◆ AIM OF THE EXERCISE:
Starting at the first line of the data below, repeat each line word for word up to and including the line with "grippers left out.".

◆ STORED DATA:
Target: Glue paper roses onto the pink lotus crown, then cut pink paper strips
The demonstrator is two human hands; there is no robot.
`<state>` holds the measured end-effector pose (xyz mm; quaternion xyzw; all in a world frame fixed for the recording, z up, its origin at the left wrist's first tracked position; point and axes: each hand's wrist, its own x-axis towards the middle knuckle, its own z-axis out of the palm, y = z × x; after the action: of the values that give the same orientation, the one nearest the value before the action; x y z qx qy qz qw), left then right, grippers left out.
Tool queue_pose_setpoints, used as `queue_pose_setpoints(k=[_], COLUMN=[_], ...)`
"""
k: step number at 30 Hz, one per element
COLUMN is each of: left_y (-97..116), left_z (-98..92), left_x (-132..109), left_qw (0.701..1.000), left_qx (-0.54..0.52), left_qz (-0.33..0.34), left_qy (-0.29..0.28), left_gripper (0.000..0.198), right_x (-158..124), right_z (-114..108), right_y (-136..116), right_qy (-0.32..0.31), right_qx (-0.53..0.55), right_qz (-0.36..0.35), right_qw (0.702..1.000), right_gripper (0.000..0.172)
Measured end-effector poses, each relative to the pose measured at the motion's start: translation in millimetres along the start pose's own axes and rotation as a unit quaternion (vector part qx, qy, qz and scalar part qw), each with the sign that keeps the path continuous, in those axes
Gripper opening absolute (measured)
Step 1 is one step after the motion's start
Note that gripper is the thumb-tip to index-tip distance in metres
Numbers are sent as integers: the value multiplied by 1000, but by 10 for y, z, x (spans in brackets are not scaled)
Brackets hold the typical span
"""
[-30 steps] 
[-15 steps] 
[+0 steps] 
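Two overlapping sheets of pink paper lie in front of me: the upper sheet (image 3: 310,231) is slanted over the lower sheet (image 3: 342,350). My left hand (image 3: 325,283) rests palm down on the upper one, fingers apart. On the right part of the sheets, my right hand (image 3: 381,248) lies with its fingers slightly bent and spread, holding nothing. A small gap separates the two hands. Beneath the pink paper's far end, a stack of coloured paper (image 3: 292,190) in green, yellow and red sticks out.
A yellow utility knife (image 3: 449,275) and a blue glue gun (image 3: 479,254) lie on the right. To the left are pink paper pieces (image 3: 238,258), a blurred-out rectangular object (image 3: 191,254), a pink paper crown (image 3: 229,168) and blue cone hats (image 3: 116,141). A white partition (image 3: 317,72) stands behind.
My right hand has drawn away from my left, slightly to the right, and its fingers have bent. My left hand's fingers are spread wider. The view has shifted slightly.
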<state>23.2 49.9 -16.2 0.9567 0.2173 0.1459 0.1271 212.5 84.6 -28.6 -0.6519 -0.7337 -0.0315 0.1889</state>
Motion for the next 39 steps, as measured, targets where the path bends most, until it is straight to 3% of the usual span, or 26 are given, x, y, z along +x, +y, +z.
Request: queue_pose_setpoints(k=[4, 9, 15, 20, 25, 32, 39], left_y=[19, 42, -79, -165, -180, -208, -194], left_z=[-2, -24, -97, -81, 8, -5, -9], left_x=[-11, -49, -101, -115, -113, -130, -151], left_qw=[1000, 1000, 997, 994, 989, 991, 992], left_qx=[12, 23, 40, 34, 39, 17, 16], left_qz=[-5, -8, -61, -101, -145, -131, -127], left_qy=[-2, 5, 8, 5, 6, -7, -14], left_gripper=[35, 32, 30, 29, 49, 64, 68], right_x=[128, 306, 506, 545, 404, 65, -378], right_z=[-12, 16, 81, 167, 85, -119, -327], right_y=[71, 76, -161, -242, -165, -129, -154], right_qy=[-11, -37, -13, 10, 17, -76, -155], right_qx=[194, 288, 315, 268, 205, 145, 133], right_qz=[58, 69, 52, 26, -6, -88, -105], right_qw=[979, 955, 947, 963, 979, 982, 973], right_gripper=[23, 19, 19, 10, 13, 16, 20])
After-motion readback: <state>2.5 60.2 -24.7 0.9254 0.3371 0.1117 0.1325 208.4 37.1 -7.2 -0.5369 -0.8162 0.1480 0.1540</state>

◆ EXERCISE SOLUTION:
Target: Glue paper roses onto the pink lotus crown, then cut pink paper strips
The demonstrator is two human hands; there is no robot.
`<state>` holds the measured end-effector pose (xyz mm; quaternion xyzw; all in a world frame fixed for the recording, z up, its origin at the left wrist's first tracked position; point and axes: each hand's wrist, its own x-axis towards the middle knuckle, its own z-axis out of the palm, y = z × x; after the action: of the values that give the same orientation, the one nearest the value before the action; x y z qx qy qz qw), left then right, grippers left out.

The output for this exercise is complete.